→ **WHAT THE TASK ASKS**:
Your task is to print each record exactly as it reads.

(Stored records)
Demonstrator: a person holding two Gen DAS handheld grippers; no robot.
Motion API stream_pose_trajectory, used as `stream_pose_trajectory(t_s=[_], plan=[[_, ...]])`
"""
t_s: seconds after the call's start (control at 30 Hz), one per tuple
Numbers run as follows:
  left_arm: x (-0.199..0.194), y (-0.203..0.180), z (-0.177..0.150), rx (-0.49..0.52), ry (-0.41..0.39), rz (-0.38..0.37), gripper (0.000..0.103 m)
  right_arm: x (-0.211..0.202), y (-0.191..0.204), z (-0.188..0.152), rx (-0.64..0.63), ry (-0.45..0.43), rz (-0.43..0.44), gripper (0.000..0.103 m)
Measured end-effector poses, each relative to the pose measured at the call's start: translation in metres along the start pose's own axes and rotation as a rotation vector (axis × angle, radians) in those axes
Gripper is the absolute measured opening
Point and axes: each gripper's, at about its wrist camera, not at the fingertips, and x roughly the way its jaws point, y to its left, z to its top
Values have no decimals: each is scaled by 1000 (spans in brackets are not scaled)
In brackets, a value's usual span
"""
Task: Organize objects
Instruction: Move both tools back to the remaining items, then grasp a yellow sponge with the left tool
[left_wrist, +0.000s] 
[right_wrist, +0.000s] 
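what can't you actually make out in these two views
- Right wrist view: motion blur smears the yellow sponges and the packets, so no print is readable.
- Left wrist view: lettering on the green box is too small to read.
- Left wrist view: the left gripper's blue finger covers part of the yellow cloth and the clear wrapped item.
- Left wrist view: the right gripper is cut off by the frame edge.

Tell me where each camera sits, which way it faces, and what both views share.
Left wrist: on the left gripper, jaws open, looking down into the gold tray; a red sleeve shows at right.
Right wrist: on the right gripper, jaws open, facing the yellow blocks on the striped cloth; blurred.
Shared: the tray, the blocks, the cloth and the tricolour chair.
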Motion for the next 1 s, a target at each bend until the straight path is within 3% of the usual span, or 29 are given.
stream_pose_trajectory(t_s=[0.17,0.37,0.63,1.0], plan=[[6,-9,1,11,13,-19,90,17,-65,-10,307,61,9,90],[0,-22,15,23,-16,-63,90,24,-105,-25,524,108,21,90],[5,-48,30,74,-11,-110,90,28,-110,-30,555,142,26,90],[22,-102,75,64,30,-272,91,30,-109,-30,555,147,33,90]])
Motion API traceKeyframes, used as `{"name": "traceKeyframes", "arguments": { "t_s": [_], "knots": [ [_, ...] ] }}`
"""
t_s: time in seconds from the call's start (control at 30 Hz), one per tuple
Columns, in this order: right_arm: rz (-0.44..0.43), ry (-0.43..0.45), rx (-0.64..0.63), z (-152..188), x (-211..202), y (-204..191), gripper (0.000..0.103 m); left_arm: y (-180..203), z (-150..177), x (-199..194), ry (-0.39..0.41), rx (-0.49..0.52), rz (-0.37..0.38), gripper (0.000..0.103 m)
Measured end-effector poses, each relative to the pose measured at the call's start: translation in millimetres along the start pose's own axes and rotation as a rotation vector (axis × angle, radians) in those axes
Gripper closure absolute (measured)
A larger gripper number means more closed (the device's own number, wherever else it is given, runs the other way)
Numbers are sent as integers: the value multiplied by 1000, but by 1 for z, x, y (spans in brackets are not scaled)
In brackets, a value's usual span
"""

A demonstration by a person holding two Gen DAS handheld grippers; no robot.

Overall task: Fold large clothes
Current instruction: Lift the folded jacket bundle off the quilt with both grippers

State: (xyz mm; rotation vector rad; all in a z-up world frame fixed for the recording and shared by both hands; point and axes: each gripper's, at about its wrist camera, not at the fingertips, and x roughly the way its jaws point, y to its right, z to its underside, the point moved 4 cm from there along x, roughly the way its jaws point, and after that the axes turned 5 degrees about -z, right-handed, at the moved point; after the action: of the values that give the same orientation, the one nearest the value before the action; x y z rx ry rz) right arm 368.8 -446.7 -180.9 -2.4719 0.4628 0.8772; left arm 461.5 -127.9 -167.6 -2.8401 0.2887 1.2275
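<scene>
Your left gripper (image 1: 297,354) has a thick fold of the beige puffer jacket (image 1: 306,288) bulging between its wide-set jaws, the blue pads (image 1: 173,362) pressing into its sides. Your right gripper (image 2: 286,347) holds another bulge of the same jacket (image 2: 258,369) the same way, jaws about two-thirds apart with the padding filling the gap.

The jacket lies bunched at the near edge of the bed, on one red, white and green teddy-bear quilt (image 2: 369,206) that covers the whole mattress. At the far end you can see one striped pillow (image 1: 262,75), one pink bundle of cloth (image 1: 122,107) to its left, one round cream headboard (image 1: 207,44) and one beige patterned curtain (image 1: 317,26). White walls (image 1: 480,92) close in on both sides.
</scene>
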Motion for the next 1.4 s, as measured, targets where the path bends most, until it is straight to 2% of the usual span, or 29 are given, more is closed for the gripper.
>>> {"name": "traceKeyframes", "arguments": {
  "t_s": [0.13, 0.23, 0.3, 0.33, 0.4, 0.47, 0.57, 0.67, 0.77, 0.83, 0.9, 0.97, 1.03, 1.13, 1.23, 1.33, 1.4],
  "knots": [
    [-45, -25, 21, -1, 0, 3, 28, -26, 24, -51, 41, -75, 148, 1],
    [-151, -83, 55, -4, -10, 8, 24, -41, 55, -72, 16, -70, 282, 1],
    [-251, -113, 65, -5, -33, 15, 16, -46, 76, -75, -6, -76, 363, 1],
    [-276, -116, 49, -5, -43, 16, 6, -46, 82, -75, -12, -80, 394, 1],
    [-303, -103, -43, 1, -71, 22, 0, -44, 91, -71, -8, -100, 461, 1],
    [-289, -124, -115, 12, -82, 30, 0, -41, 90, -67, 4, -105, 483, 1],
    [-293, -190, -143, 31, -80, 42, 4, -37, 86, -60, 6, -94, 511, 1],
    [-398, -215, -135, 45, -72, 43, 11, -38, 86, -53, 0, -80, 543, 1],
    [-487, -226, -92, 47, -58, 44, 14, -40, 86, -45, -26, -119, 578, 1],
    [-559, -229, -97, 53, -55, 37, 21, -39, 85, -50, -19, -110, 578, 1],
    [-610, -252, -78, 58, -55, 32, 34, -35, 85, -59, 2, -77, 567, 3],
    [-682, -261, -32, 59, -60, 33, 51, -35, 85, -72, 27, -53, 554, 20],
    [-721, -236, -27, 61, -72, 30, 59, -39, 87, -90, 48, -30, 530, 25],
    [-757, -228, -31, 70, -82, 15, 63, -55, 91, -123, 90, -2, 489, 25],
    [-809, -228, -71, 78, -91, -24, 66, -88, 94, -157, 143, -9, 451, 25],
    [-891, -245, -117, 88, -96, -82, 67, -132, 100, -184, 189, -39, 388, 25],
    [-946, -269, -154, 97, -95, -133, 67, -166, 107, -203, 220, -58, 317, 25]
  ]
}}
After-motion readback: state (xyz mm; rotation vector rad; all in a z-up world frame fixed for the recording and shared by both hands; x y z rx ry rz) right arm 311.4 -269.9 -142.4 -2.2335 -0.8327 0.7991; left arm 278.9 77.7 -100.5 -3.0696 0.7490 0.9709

→ **REPLY**:
Demonstrator: a person holding two Gen DAS handheld grippers; no robot.
Motion API stream_pose_trajectory, used as `stream_pose_trajectory(t_s=[_], plan=[[_, ...]])`
"""
t_s: seconds after the call's start (control at 30 Hz), one per tuple
Numbers run as follows:
  left_arm: x (-0.199..0.194), y (-0.203..0.180), z (-0.177..0.150), rx (-0.49..0.52), ry (-0.41..0.39), rz (-0.38..0.37), gripper (0.000..0.103 m)
  right_arm: x (-0.211..0.202), y (-0.191..0.204), z (-0.188..0.152), rx (-0.64..0.63), ry (-0.45..0.43), rz (-0.43..0.44), gripper (0.000..0.103 m)
Measured end-effector poses, each relative to the pose measured at the call's start: translation in metres along the start pose's own axes and rotation as a rotation vector (axis × angle, radians) in those axes
Gripper is the absolute measured opening
Point and axes: each gripper's, at about its wrist camera, not at the fingertips, and x roughly the way its jaws point, y to its left, z to its top
Values have no decimals: each is scaled by 1000 (spans in brackets are not scaled)
In brackets, a value's usual span
"""
Task: Organize objects
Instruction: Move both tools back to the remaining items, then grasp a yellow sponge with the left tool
[left_wrist, +0.000s] 
[right_wrist, +0.000s] 
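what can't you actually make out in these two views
- Right wrist view: motion blur smears the yellow sponges and the packets, so no print is readable.
- Left wrist view: lettering on the green box is too small to read.
- Left wrist view: the left gripper's blue finger covers part of the yellow cloth and the clear wrapped item.
- Left wrist view: the right gripper is cut off by the frame edge.

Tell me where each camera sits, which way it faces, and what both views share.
Left wrist: on the left gripper, jaws open, looking down into the gold tray; a red sleeve shows at right.
Right wrist: on the right gripper, jaws open, facing the yellow blocks on the striped cloth; blurred.
Shared: the tray, the blocks, the cloth and the tricolour chair.
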Motion for the next 1 s, a target at each bend until the straight path is within 3% of the usual span, or 29 are given.
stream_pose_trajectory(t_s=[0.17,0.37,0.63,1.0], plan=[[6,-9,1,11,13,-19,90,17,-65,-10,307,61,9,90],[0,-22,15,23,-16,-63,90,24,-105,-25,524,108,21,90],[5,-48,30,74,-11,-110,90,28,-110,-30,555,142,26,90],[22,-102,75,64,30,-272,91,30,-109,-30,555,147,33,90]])
Motion API traceKeyframes, used as `{"name": "traceKeyframes", "arguments": { "t_s": [_], "knots": [ [_, ...] ] }}`
"""
t_s: time in seconds from the call's start (control at 30 Hz), one per tuple
Columns, in this order: right_arm: rz (-0.44..0.43), ry (-0.43..0.45), rx (-0.64..0.63), z (-152..188), x (-211..202), y (-204..191), gripper (0.000..0.103 m); left_arm: y (-180..203), z (-150..177), x (-199..194), ry (-0.39..0.41), rx (-0.49..0.52), rz (-0.37..0.38), gripper (0.000..0.103 m)
Measured end-effector poses, each relative to the pose measured at the call's start: translation in millimetres along the start pose's own axes and rotation as a rotation vector (axis × angle, radians) in those axes
Gripper closure absolute (measured)
A larger gripper number means more closed (the device's own number, wherever else it is given, runs the other way)
Numbers are sent as integers: the value multiplied by 1000, but by 1 for z, x, y (spans in brackets are not scaled)
In brackets, a value's usual span
"""

A demonstration by a person holding two Gen DAS handheld grippers; no robot.

Overall task: Fold large clothes
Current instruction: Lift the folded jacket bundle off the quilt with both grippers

State: (xyz mm; rotation vector rad; all in a z-up world frame fixed for the recording and shared by both hands; point and axes: each gripper's, at about its wrist camera, not at the fingertips, and x roughly the way its jaws point, y to its right, z to its underside, the point moved 4 cm from there along x, roughly the way its jaws point, and after that the axes turned 5 degrees about -z, right-handed, at the moved point; after the action: of the values that give the same orientation, the one nearest the value before the action; x y z rx ry rz) right arm 368.8 -446.7 -180.9 -2.4719 0.4628 0.8772; left arm 461.5 -127.9 -167.6 -2.8401 0.2887 1.2275
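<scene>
Your left gripper (image 1: 297,354) has a thick fold of the beige puffer jacket (image 1: 306,288) bulging between its wide-set jaws, the blue pads (image 1: 173,362) pressing into its sides. Your right gripper (image 2: 286,347) holds another bulge of the same jacket (image 2: 258,369) the same way, jaws about two-thirds apart with the padding filling the gap.

The jacket lies bunched at the near edge of the bed, on one red, white and green teddy-bear quilt (image 2: 369,206) that covers the whole mattress. At the far end you can see one striped pillow (image 1: 262,75), one pink bundle of cloth (image 1: 122,107) to its left, one round cream headboard (image 1: 207,44) and one beige patterned curtain (image 1: 317,26). White walls (image 1: 480,92) close in on both sides.
</scene>
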Motion for the next 1.4 s, as measured, targets where the path bends most, until it is straight to 2% of the usual span, or 29 are given, more is closed for the gripper.
>>> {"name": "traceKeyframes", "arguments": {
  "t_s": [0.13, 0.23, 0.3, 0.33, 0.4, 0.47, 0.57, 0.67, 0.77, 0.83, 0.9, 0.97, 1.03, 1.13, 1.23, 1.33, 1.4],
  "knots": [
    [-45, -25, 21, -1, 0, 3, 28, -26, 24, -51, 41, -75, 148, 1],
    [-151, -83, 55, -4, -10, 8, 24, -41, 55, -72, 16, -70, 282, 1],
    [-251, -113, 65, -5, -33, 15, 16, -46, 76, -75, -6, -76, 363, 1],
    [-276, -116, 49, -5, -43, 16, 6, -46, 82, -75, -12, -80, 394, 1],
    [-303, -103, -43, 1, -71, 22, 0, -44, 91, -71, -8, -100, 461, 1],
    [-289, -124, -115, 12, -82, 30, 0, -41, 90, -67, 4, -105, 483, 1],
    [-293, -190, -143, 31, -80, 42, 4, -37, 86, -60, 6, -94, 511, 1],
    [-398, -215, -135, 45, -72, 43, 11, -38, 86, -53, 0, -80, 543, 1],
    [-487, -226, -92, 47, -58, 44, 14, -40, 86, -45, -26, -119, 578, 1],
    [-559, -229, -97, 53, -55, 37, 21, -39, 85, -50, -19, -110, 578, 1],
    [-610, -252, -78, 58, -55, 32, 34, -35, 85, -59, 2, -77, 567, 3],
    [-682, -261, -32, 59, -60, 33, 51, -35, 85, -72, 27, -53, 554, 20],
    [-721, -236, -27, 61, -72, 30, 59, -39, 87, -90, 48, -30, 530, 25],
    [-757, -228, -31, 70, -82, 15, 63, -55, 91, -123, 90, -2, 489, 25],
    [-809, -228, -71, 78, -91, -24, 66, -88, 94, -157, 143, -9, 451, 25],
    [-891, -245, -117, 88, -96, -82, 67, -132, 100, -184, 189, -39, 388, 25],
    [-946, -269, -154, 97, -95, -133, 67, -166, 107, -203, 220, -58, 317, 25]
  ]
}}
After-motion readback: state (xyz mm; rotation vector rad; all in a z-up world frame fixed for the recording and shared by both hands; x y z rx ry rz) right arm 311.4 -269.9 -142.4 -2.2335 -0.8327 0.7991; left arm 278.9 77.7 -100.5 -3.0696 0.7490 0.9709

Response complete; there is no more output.